Aumento de la dopamina:
La dopamina es la hormona que genera el placer y euforia; sin embargo, «cuando esta aumenta en una manera desproporcionada puede llegar a generar dependencia emocional de una persona a otra o codependencia, es decir, una relación que no es sana en donde surgen muchos problemas», explicó la profesional.
Aumento del cortisol:
El cortisol es la hormona del estrés y contrario a lo que se cree aumenta durante el enamoramiento. De acuerdo con Guzmán, esto ocurre porque «la persona que nos gusta despierta nuestras inseguridades y nos motiva a hacernos preguntas como ¿le voy a gustar? ¿vendrá? ¿tiene a otra persona?

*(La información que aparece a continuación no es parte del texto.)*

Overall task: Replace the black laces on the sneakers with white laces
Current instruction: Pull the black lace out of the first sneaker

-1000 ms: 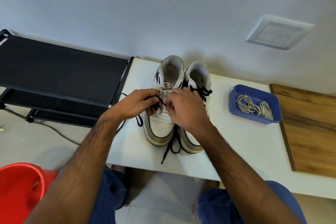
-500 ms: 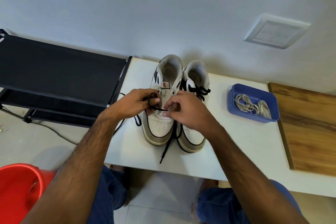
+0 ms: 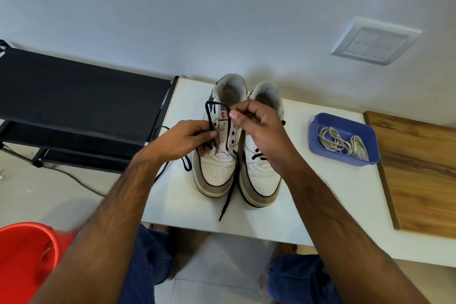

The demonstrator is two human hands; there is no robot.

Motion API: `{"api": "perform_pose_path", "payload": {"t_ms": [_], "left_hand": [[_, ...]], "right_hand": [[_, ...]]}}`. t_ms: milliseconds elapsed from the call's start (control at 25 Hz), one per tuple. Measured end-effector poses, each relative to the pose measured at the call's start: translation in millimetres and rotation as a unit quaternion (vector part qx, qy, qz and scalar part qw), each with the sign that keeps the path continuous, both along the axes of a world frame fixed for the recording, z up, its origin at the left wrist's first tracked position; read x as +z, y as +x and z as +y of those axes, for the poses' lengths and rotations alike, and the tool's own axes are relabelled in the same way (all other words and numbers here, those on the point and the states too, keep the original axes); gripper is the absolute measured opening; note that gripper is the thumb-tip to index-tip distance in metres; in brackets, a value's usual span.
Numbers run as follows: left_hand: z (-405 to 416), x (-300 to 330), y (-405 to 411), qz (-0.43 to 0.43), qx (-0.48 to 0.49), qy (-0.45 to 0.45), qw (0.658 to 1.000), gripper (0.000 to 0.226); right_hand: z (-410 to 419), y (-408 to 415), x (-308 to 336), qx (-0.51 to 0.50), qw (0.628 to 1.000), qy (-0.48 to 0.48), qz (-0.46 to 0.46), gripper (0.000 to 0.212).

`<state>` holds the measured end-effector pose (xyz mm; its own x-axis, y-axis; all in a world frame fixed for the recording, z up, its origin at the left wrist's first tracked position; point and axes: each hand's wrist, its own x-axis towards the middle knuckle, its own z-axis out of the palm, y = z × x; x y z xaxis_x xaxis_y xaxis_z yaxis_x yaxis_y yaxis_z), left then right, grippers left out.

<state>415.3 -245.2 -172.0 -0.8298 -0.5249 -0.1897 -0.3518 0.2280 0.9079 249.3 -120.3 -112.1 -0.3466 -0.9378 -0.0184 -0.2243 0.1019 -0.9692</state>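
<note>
Two white sneakers stand side by side on the white table [image 3: 308, 205], toes toward me. The left sneaker [image 3: 217, 168] has most of its eyelets bare. Its black lace [image 3: 209, 116] rises in a loop above the tongue, and one loose end [image 3: 228, 201] trails over the toe toward the table's front edge. My left hand [image 3: 187, 139] grips the lace beside the shoe's left side. My right hand [image 3: 256, 126] pinches the upper part of the loop over the tongue. The right sneaker [image 3: 261, 175] still carries black lacing, partly hidden by my right hand. White laces [image 3: 343, 142] lie in a blue tray [image 3: 318, 136].
A black fabric rack [image 3: 81, 106] stands left of the table. A wooden board [image 3: 419, 175] lies at the table's right end. A red bucket [image 3: 27, 259] sits on the floor at lower left. A wall switch plate [image 3: 375, 41] is above the tray.
My right hand has risen from the shoe's lower eyelets toward the tongue top, drawing the black lace up into a taller loop. My left hand stayed beside the shoe, holding the lace.
</note>
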Motion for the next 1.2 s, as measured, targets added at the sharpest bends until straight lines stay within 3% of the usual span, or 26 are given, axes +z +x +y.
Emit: {"api": "perform_pose_path", "payload": {"t_ms": [120, 200, 400, 480, 600, 680, 760, 840, 920, 1040, 1200], "left_hand": [[0.0, -1.9, 1.2, 0.004, 0.011, 0.004, 1.000, 0.021], [-1.8, -1.5, 1.7, 0.005, 0.005, -0.001, 1.000, 0.020], [-1.3, -4.2, 1.3, 0.006, 0.002, 0.002, 1.000, 0.020], [-2.5, -4.2, 2.9, 0.017, -0.006, -0.001, 1.000, 0.021], [-2.2, -2.7, 2.2, 0.022, -0.010, 0.003, 1.000, 0.016], [-1.5, -2.7, 0.7, 0.025, 0.000, 0.033, 0.999, 0.019], [-2.3, -3.9, 1.0, 0.016, -0.004, 0.036, 0.999, 0.022], [-2.6, -3.7, 1.3, -0.002, 0.002, 0.011, 1.000, 0.021], [-2.4, -2.5, 0.6, -0.009, 0.004, -0.006, 1.000, 0.021], [-2.0, -0.9, 0.5, -0.012, 0.001, -0.007, 1.000, 0.022], [2.4, 2.9, 0.1, -0.010, 0.000, -0.006, 1.000, 0.028]], "right_hand": [[7.5, -5.4, -15.6, 0.054, 0.975, 0.091, 0.194, 0.011], [11.1, -4.6, -24.2, 0.081, 0.952, 0.129, 0.265, 0.018], [3.4, 7.7, -28.9, 0.125, 0.886, 0.105, 0.435, 0.005], [-0.5, 9.5, -26.6, 0.107, 0.912, 0.099, 0.384, 0.007], [-3.8, 11.1, -8.8, 0.067, 0.989, 0.031, 0.130, 0.011], [-5.9, 11.4, 5.6, 0.041, 0.997, -0.047, -0.044, 0.012], [-6.5, 6.9, 9.8, 0.003, 0.994, -0.069, -0.082, 0.011], [-2.7, -1.6, 3.3, -0.007, 0.999, -0.012, 0.051, 0.006], [6.6, -8.4, -12.2, 0.021, 0.981, 0.060, 0.185, 0.017], [13.6, -4.8, -26.6, 0.062, 0.955, 0.106, 0.270, 0.025], [7.8, 7.5, -26.1, 0.113, 0.880, 0.132, 0.443, 0.014]]}}
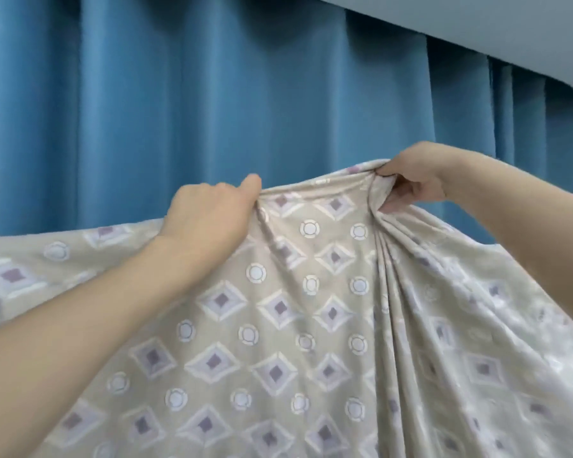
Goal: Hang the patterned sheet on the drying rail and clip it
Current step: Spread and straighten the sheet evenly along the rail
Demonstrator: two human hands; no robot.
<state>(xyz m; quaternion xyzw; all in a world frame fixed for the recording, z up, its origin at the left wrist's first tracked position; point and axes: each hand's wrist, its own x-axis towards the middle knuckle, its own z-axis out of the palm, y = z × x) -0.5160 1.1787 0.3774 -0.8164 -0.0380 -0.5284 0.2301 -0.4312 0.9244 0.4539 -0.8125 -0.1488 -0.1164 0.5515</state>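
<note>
Head view: patterned sheet [311, 325], beige with purple-centred diamonds and pale rings, raised in front of a blue pleated curtain [196, 110]. Left hand [209, 216] grips the sheet's top edge, fingers curled into the cloth. Right hand [411, 180] pinches a gathered bunch of the same edge; folds radiate downward from it. Edge taut between the hands. Grey ceiling [493, 24] at upper right.

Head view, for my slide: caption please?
Both hands, left hand and right hand, grip patterned sheet before blue curtain.
</note>
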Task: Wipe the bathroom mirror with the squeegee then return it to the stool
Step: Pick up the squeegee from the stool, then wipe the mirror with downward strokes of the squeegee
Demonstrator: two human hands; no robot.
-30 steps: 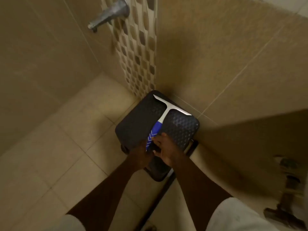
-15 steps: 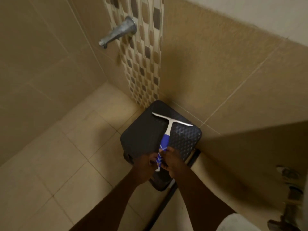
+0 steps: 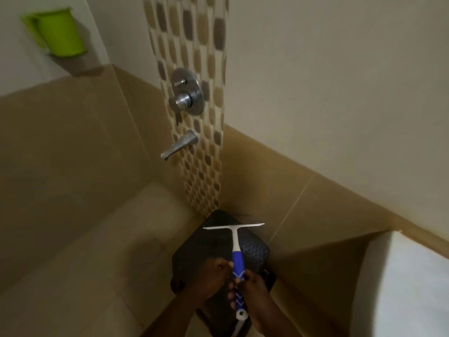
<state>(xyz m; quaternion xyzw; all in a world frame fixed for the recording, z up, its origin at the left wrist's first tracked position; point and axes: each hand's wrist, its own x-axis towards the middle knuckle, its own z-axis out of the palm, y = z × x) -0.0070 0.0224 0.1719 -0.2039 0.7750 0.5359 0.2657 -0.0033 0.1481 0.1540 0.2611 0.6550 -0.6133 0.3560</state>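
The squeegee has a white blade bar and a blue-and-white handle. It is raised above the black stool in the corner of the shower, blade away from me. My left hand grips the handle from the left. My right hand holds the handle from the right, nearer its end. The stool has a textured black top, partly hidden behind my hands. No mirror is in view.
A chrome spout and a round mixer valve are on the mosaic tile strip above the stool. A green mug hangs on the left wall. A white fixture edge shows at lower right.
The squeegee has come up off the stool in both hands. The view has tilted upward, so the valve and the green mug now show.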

Y todas esas dudas generan un estado de alerta que se traduce en la aceleración de los latidos del corazón».
Disminución de la serotonina:
La serotonina es el neurotransmisor de la sabiduría que nos ayuda a tomar decisiones, nos ayuda a analizar las cosas a racionalizarlas; pero cuando disminuye nos puede provocar ansiedad.
Aumento de la oxitocina:
Es la que se conoce como la hormona del amor, de las relaciones sociales y esta se desprende cuando la mamá da a luz y amamanta al bebé. Esa hormona permite que se establezca un vínculo fuerte entre las personas.
Aumento de la noradrenalina:
Las palpitaciones fuertes, el cambio de temperatura, la sudoración y los escalofríos que nos recorren todo nuestro cuerpo son provocados por el neurotransmisor de la noradrenalina.
Aumento de la Feniletilamina:
Este neurotransmisor aumenta la energía física y produce una sensación de bienestar generalizada, muy similar a lo que ocurre con la dopamina.
Aumento de la endorfina:
Es un neurotransmisor que actúa de manera similar a la morfina, es decir, alivia cualquier dolor y nos provoca una sensación de bienestar que asociamos con esa persona.
Relaciones sanas

Aunque el tipo de relaciones que establece cada persona está ligado a la experiencia de su infancia, cómo fue el trato con su figura materna y paterna, como adultos podemos tomar algunas medidas para consolidar relaciones sanas o evitar las enfermizas:
1. Definir qué es lo que quiero de una relación.
2. Establecer los estándares no negociables.
3. Sentir atracción física.
4. Buscar compatibilidad en gustos e intereses.
5. Ser genuinos sin ofrecer nada que no podamos cumplir.
6. Mantener una comunicación asertiva.
7. Reconocer que no todos los días son buenos.
8. Procurar la salud mental.
9. Trabajar el amor propio.
10.Tener la voluntad que la relación funcione.